Visual artists fight back against AI companies for repurposing their work::Three visual artists are suing artificial intelligence image-generators to protect their copyrights and careers.
It seems pretty obvious to me that the artists should win this assuming their images weren’t poorly licenced. Training AI is absolutely a commercial use.
These companies adopted a run fast and don’t look back legal strategy and now they’re going to enter the ‘find out’ phase.
I don’t think it’s obvious at all. Both legally speaking - there is no consensus around this issue - and ethically speaking because AIs fundamentally function the same way humans do.
We take in input, some of which is bound to be copyrighted work, and we mesh them all together to create new things. This is essentially how art works. Someone’s “style” cannot be copyrighted, only specific works.

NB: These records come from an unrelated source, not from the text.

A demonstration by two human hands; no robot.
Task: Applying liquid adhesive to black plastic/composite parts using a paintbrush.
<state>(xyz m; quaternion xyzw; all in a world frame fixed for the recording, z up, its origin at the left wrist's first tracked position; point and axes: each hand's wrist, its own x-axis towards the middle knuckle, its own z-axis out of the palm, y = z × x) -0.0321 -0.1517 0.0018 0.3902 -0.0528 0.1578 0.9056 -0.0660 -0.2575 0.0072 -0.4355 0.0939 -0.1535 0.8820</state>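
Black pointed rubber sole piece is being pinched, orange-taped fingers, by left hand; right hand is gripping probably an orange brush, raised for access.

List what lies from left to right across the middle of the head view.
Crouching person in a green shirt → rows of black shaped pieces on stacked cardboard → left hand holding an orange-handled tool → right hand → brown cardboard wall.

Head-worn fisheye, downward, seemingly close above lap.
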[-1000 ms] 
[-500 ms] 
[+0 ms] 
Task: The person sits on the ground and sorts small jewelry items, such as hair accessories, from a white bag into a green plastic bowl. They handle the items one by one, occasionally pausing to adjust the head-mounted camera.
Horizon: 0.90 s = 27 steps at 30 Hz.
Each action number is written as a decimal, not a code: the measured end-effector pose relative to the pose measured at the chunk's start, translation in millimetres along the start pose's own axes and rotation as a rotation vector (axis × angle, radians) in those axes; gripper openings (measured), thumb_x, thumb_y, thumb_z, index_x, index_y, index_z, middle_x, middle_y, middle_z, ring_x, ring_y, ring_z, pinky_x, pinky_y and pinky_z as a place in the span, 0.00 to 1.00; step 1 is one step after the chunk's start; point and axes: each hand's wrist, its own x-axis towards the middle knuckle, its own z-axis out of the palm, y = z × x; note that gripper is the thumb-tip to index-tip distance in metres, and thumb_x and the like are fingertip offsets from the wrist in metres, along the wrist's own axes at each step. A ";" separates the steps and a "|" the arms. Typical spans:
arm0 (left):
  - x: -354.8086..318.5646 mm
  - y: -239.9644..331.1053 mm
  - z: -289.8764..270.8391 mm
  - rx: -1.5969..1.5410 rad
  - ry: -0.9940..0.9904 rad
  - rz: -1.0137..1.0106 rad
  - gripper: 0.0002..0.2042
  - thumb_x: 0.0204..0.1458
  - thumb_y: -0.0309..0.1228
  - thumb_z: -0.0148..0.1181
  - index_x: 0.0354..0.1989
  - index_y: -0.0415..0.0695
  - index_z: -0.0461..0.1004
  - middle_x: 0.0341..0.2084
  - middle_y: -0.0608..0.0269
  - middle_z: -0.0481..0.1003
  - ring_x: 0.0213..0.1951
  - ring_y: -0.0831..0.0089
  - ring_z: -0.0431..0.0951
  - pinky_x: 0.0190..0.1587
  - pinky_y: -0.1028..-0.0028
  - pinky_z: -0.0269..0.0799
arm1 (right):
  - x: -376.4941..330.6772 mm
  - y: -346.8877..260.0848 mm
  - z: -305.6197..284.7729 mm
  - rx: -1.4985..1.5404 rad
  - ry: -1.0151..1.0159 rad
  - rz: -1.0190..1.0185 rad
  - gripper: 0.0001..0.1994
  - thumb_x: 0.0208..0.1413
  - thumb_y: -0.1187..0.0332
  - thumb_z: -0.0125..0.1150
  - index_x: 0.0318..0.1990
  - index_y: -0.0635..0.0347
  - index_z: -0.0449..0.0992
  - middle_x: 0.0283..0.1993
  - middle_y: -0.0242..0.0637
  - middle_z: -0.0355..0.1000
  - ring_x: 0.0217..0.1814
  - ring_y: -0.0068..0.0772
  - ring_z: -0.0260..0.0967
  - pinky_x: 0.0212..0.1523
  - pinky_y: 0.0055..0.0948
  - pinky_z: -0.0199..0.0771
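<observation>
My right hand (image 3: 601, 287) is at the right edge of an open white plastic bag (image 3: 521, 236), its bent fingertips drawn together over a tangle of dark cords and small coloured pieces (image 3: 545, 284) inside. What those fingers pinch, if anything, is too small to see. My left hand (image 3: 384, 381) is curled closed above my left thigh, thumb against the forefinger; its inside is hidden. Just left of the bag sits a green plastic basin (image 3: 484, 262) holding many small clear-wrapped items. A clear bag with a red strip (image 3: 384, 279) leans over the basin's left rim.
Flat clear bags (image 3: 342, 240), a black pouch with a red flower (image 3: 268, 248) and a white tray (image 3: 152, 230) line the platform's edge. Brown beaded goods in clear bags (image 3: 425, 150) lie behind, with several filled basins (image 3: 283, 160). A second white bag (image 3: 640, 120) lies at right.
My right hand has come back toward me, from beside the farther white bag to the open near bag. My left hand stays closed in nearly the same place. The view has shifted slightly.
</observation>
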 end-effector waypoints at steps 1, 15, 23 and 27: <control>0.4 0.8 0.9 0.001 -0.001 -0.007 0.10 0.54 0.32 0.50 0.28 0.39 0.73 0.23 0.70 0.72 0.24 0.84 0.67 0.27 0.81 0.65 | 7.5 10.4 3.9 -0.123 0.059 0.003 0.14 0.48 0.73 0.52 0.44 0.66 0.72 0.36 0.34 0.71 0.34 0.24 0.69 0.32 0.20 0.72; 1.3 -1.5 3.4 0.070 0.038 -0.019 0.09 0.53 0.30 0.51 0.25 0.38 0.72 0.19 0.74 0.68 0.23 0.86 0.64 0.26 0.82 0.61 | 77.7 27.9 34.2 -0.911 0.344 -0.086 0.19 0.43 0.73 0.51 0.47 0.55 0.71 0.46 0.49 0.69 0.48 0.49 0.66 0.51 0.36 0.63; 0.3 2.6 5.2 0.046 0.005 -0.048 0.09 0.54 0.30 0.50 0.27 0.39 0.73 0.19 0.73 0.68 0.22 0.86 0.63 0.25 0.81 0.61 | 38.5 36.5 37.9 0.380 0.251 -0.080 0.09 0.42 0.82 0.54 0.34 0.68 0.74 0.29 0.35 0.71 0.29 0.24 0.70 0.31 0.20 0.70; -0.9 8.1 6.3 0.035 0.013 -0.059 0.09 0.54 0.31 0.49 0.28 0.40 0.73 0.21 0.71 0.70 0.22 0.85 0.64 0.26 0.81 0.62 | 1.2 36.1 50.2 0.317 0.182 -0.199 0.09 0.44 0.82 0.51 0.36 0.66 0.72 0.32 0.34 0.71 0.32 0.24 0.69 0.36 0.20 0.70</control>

The government announced an inquiry recently into the copyright questions surrounding AI. They are going to make recommendations to congress about potential legislation, if any, they think would be a good idea. I believe there’s a period of public comment until mid October, if anyone wants to write a comment.
This is a pretty old story, the EFF already weighed in on it back in april.
“The Stable Diffusion model makes four gigabytes of observations regarding more than five billion images. That means that its model contains less than one byte of information per image analyzed (a byte is just eight bits—a zero or a one).”
What a great article, it really lays it out well and concisely. I like the above point especially.
Yeah, there’s gold wherever you look. I like:
First, copyright law doesn’t prevent you from making factual observations about a work or copying the facts embodied in a work (this is called the “idea/expression distinction”). Rather, copyright forbids you from copying the work’s creative expression in a way that could substitute for the original, and from making “derivative works” when those works copy too much creative expression from the original.
This is a tough one, because they are not directly making money from the copyrighted material.
Isn’t this a bit same as using short samples of somebodys song in your own song or somebody getting inspired from somebodys artwork and creating something similar.
If you’re sampling music you aught to be compensating the licence holder unless it’s public domain or your work is under a fair use exception.
Are you speaking legally or morally when you say someone “aught” to do something?
Sampling music is literally placing parts of that music in the final product. Gen AI is not placing pieces of other people’s art in the final image, in fact it doesn’t store any image data at all. Using an image in the training data is akin to an artist including that image on their moodboard. Except the AI’s moodboard has way more images and the odds of the work being too similar to a single particular image is lower than when a human does it.